**DIRECTIONS FOR THIS TASK:**
Line filter on the word "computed": copy each matching line from the entries.

(Excerpts from a dataset)

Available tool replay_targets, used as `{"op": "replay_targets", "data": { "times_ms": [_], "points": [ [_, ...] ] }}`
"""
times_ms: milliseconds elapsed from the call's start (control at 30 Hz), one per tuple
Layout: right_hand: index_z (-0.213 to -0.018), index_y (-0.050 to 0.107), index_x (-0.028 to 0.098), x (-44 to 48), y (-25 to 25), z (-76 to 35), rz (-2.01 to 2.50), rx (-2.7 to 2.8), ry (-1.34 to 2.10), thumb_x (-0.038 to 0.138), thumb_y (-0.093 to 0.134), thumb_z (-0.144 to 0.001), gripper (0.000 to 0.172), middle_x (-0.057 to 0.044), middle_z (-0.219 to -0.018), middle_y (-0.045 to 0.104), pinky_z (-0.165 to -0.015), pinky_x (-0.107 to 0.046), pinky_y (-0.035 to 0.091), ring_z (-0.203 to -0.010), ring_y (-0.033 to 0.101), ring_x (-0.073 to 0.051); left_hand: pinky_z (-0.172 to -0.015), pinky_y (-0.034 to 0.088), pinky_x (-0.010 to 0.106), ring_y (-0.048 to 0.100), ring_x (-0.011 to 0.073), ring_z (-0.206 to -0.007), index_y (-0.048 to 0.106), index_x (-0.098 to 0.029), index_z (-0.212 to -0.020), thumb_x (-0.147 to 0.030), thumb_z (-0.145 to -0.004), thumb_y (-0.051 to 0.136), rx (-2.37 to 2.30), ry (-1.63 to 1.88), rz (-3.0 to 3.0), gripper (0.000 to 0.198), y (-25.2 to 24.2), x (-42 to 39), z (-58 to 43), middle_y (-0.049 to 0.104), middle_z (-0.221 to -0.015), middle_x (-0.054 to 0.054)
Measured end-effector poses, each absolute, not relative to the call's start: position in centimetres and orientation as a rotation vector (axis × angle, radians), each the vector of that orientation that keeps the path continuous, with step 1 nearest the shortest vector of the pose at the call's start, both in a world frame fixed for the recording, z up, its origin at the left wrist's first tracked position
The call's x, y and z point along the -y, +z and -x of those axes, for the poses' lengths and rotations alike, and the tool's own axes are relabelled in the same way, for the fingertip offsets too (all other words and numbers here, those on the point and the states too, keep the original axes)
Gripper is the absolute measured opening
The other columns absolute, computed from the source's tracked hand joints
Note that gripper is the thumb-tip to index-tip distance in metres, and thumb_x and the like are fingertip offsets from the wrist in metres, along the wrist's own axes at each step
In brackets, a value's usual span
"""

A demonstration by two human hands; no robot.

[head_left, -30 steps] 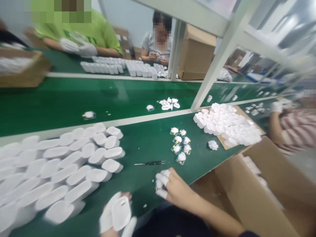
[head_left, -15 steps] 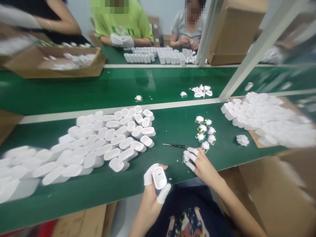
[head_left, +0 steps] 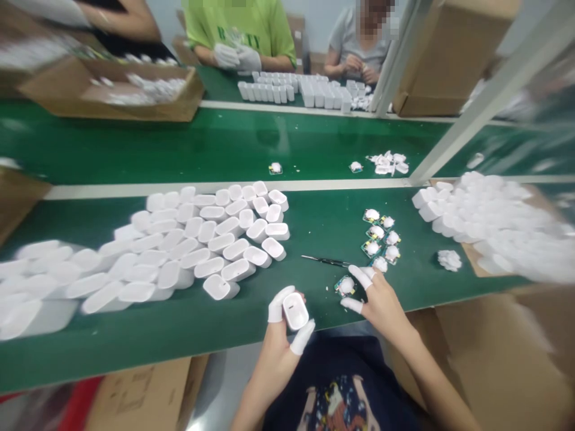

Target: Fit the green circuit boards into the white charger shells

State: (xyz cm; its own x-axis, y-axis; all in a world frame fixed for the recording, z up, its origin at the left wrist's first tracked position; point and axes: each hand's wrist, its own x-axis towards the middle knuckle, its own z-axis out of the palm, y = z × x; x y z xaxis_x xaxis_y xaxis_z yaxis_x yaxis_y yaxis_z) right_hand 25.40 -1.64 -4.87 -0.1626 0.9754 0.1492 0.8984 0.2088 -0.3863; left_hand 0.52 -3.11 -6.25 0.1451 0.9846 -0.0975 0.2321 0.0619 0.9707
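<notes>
My left hand [head_left: 283,329], with white finger covers, is closed around a small white plastic housing [head_left: 295,312]. The housing's hollow end faces up and shows a dark slot inside. Over the green bench my right hand [head_left: 377,296] has its covered fingers spread, holding nothing. Just left of those fingertips lies a small circuit board [head_left: 345,287] topped with a white lump. A thin dark tool with a metal tip [head_left: 324,260] rests behind it, its right end near my index finger. Several similar boards [head_left: 372,248] sit in two rows beyond my right hand.
Many white housings [head_left: 224,242] stand on the left, and more are heaped on cardboard [head_left: 489,221] at right. A crumpled white clump [head_left: 449,260] lies nearby. A pale post [head_left: 476,102] slants at right. Across the belt [head_left: 202,149], several co-workers handle parts beside a cardboard tray [head_left: 121,111].
My right fingers have come off the circuit board and spread apart, moving slightly right. The left hand still holds the housing. The whole view has shifted a little.
</notes>
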Motion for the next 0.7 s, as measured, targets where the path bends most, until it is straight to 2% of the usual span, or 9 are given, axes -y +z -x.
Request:
{"op": "replay_targets", "data": {
  "times_ms": [67,133,233,333,433,500,567,633,700],
  "points": [
    [-0.143,0.062,0.008,1.8,-4.7,-24.7,1.822,2.083,0.272,0.029,0.069,-0.099,0.049,-0.025,-0.120,0.070,-0.093,-0.063,0.063,-0.115,0.069,-0.044,-0.112,0.047,0.048,0.064,0.0296,-0.126,0.045,-0.023,-0.145,-0.039,-0.100,0.064,-1.308,0.914,-1.358,0.052,-6.3,3.0,-0.5,0.063,-0.135,0.013],
    [-0.136,0.067,0.009,1.8,-4.2,-24.3,1.816,2.101,0.303,0.024,0.062,-0.102,0.038,-0.024,-0.116,0.071,-0.091,-0.058,0.064,-0.110,0.071,-0.040,-0.112,0.049,0.047,0.064,0.0293,-0.127,0.046,-0.023,-0.147,-0.038,-0.099,0.065,-1.306,0.912,-1.350,0.054,-6.3,2.8,-0.6,0.062,-0.137,0.014],
    [-0.133,0.070,0.020,1.6,-3.0,-24.4,1.644,2.236,0.420,0.015,0.057,-0.101,0.035,-0.016,-0.132,0.071,-0.104,-0.049,0.061,-0.120,0.069,-0.031,-0.109,0.052,0.045,0.065,0.0279,-0.125,0.047,-0.025,-0.147,-0.034,-0.097,0.067,-1.246,0.913,-1.385,0.054,-6.0,2.5,-0.6,0.059,-0.138,0.013],
    [-0.137,0.068,0.020,1.6,-2.3,-24.4,1.698,2.147,0.403,0.025,0.064,-0.100,0.038,-0.017,-0.139,0.068,-0.108,-0.055,0.058,-0.127,0.066,-0.034,-0.106,0.056,0.043,0.067,0.0270,-0.123,0.051,-0.028,-0.146,-0.027,-0.096,0.067,-1.221,0.951,-1.445,0.052,-5.6,2.1,-0.8,0.058,-0.141,0.012],
    [-0.120,0.075,0.015,1.6,-2.9,-23.1,1.941,1.926,0.321,0.034,0.068,-0.097,0.031,-0.021,-0.116,0.074,-0.096,-0.056,0.062,-0.111,0.070,-0.039,-0.107,0.056,0.044,0.066,0.0289,-0.127,0.058,-0.028,-0.140,-0.021,-0.092,0.069,-1.260,1.036,-1.560,0.050,-5.0,1.7,-1.1,0.059,-0.139,0.011],
    [-0.101,0.078,0.017,1.4,-3.5,-21.8,1.976,1.900,0.354,0.025,0.064,-0.097,0.017,-0.019,-0.101,0.074,-0.087,-0.049,0.065,-0.098,0.072,-0.035,-0.108,0.056,0.042,0.066,0.0283,-0.127,0.060,-0.029,-0.138,-0.018,-0.091,0.070,-1.258,1.077,-1.659,0.049,-4.3,1.5,-1.2,0.062,-0.135,0.009],
    [-0.087,0.077,0.019,1.2,-3.8,-20.9,1.940,1.901,0.411,0.015,0.058,-0.094,0.021,-0.016,-0.092,0.073,-0.082,-0.042,0.064,-0.090,0.072,-0.031,-0.106,0.057,0.040,0.067,0.0266,-0.125,0.061,-0.030,-0.139,-0.015,-0.092,0.069,-1.234,1.108,-1.725,0.050,-3.7,1.3,-1.3,0.063,-0.132,0.008],
    [-0.085,0.075,0.019,0.9,-3.7,-21.0,1.904,1.864,0.454,0.013,0.055,-0.090,0.022,-0.016,-0.090,0.073,-0.080,-0.042,0.064,-0.087,0.072,-0.030,-0.104,0.058,0.037,0.068,0.0256,-0.123,0.060,-0.032,-0.140,-0.015,-0.092,0.070,-1.209,1.128,-1.730,0.052,-3.1,1.3,-1.3,0.064,-0.131,0.007],
    [-0.090,0.075,0.018,0.7,-3.2,-21.8,1.855,1.808,0.510,0.017,0.055,-0.090,0.020,-0.015,-0.091,0.075,-0.077,-0.042,0.065,-0.082,0.073,-0.029,-0.101,0.059,0.037,0.070,0.0256,-0.121,0.059,-0.031,-0.141,-0.016,-0.091,0.071,-1.187,1.125,-1.678,0.053,-2.7,1.4,-1.2,0.064,-0.132,0.008]
  ]
}}
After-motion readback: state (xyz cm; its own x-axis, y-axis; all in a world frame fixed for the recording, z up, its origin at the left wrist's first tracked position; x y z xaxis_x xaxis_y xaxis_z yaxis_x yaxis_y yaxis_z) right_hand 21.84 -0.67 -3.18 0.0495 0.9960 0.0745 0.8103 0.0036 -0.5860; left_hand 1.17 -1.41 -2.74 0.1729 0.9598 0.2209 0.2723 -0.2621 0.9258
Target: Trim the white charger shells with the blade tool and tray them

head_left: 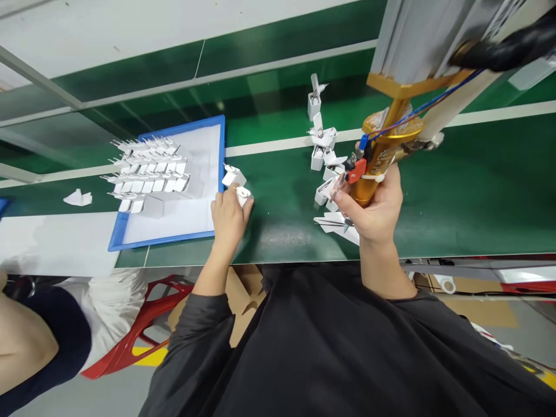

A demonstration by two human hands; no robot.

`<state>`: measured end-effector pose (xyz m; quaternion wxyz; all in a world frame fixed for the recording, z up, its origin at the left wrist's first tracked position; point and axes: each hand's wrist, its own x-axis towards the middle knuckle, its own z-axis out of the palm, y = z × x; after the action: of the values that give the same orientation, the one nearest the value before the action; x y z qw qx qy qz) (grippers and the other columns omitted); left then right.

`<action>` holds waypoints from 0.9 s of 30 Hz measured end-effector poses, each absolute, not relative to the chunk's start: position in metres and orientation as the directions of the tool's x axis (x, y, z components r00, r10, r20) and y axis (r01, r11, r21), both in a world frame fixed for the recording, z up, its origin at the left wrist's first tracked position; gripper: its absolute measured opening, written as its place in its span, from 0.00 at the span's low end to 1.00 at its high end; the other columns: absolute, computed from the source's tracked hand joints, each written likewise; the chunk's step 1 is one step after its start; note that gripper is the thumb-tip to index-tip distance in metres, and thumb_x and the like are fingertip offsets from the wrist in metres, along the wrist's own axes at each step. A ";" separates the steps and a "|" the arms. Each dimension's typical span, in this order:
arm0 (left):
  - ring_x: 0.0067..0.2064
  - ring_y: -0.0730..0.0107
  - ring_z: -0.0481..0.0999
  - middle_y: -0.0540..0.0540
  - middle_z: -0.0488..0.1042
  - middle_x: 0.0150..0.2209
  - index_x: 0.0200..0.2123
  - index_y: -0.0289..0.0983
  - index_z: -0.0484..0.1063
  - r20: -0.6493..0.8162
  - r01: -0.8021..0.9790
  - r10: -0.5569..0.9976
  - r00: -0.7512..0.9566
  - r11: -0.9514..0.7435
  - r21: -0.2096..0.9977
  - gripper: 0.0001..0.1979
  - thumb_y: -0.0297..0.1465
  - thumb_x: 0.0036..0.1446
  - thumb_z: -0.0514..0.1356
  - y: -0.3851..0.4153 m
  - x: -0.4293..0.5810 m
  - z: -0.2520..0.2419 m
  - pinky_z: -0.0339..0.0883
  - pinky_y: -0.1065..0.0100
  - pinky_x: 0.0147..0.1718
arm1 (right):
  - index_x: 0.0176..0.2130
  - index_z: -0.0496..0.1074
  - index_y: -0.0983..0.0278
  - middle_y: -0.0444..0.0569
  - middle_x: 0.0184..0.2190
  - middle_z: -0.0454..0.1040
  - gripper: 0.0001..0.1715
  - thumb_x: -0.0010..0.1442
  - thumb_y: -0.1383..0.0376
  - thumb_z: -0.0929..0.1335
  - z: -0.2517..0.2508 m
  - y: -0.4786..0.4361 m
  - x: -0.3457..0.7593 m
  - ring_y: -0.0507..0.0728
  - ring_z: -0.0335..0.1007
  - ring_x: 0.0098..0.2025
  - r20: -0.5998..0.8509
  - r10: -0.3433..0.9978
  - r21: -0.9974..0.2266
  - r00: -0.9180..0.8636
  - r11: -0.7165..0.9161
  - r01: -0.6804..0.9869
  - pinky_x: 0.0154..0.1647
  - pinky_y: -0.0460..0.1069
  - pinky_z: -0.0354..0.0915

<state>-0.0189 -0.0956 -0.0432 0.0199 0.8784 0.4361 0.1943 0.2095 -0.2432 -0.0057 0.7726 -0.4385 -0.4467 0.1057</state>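
The front edge of the green bench [278,246] runs just before the person's torso; bare surface lies between the left hand [228,217] and the loose boxes [318,157], and a wider bare stretch lies to the right of the right hand [377,208]. The blue-rimmed tray [222,147] bears rows of upright boxes [152,174] in its left part, with white floor exposed to their right.

The left forearm reaches forward; thumb and fingers close about a white box [244,196] on the bench, just right of the tray, with a second box [233,175] just beyond it. The right forearm is raised, its hand curled at the lower end of a gold cylinder [377,162], thumb and fingertips pointing left beside a red switch [357,171].

The cylinder covers part of the right hand; whether it grips the cylinder, or something beneath, cannot be told. The nearest loose boxes and white flaps [334,223] are partly hidden by this hand. The machine is cut off above, and a co-worker [47,341] at the left margin.
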 end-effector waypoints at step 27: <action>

**RESULT FOR THIS TASK:**
The other columns absolute, computed from the source's tracked hand joints
`<action>` holds waypoints from 0.9 s of 30 Hz measured end-effector poses, each absolute, not relative to the chunk's start: position in metres and orientation as the directions of the tool's x axis (x, y, z components r00, r10, r20) and y axis (r01, r11, r21), both in a world frame fixed for the recording, z up, its origin at the left wrist's first tracked position; gripper: its absolute measured opening, written as its place in its span, from 0.00 at the span's low end to 1.00 at its high end; the other columns: absolute, computed from the source's tracked hand joints, each written likewise; the chunk's step 1 is one step after its start; note that gripper is the thumb-tip to index-tip distance in metres, and thumb_x and the like are fingertip offsets from the wrist in metres, along the wrist's own axes at each step. A ";" separates the steps and a "|" the arms. Each dimension's typical span, in this order:

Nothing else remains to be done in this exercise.